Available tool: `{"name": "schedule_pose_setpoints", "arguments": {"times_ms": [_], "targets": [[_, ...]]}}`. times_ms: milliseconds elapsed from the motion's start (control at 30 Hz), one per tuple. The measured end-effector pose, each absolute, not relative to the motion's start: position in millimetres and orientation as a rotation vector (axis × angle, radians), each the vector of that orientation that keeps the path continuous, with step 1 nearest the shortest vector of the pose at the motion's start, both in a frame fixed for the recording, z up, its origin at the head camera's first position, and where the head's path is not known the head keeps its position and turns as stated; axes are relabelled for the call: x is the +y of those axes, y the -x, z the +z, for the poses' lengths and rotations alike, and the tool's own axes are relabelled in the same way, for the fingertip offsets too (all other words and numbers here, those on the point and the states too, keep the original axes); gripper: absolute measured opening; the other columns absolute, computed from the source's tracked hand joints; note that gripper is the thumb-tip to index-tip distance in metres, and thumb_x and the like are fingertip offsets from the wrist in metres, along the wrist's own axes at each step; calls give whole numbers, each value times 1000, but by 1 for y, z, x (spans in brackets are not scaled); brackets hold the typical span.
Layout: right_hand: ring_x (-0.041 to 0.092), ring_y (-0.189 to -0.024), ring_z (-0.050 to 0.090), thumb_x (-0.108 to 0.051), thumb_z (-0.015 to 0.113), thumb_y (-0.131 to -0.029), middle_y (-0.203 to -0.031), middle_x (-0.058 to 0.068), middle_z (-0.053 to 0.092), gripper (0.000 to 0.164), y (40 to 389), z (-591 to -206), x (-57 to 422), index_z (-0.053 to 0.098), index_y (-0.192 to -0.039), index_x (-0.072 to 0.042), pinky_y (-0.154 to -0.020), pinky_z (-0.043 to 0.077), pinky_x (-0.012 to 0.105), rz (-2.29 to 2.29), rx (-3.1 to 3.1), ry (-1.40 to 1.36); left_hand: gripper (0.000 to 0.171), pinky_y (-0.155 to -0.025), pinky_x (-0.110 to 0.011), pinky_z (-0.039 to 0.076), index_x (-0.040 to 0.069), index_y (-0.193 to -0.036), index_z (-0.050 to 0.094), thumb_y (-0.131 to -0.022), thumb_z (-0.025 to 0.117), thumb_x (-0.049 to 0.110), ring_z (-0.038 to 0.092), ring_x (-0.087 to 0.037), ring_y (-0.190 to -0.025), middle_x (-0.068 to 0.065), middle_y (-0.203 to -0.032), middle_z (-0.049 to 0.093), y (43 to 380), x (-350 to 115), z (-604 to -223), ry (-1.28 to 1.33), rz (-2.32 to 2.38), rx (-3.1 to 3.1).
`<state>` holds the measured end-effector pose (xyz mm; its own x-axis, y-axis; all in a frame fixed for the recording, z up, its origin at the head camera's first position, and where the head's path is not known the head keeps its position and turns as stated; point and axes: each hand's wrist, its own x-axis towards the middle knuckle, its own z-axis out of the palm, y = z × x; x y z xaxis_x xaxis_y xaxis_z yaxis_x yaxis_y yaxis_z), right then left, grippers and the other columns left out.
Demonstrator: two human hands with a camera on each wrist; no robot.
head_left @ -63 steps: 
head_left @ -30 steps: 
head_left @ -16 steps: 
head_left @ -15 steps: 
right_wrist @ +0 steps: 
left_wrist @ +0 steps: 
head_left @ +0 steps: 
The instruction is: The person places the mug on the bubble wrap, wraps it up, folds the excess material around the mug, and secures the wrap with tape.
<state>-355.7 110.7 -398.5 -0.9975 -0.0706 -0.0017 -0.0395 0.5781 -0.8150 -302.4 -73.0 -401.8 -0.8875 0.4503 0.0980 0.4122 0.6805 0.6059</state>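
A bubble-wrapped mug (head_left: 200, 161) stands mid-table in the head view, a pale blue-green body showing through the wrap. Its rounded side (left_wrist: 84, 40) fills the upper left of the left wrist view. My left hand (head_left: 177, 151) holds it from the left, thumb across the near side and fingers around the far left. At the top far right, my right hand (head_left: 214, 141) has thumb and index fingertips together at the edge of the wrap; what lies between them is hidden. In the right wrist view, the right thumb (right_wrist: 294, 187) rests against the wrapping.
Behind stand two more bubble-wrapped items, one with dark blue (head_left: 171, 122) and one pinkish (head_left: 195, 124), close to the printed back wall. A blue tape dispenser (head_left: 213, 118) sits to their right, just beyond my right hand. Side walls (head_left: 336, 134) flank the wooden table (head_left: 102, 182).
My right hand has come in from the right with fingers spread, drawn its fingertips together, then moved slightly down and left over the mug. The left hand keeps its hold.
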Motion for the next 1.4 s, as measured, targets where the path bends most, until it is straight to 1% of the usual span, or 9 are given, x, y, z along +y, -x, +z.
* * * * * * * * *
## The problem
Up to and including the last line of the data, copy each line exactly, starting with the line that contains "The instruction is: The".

## Result of this exercise
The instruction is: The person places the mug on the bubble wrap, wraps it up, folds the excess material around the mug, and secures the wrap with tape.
<state>-355.7 110.7 -398.5 -0.9975 -0.0706 -0.0017 -0.0395 0.5781 -0.8150 -302.4 -73.0 -401.8 -0.8875 0.4503 0.0980 0.4122 0.6805 0.6059</state>
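A bubble-wrapped mug (head_left: 200, 161) stands mid-table in the head view, a pale blue-green body showing through the wrap. Its rounded side (left_wrist: 84, 40) fills the upper left of the left wrist view. My left hand (head_left: 177, 151) holds it from the left, thumb across the near side and fingers around the far left. At the top far right, my right hand (head_left: 214, 141) has thumb and index fingertips together at the edge of the wrap; what lies between them is hidden. In the right wrist view, the right thumb (right_wrist: 294, 187) rests against the wrapping.
Behind stand two more bubble-wrapped items, one with dark blue (head_left: 171, 122) and one pinkish (head_left: 195, 124), close to the printed back wall. A blue tape dispenser (head_left: 213, 118) sits to their right, just beyond my right hand. Side walls (head_left: 336, 134) flank the wooden table (head_left: 102, 182).
My right hand has come in from the right with fingers spread, drawn its fingertips together, then moved slightly down and left over the mug. The left hand keeps its hold.
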Motion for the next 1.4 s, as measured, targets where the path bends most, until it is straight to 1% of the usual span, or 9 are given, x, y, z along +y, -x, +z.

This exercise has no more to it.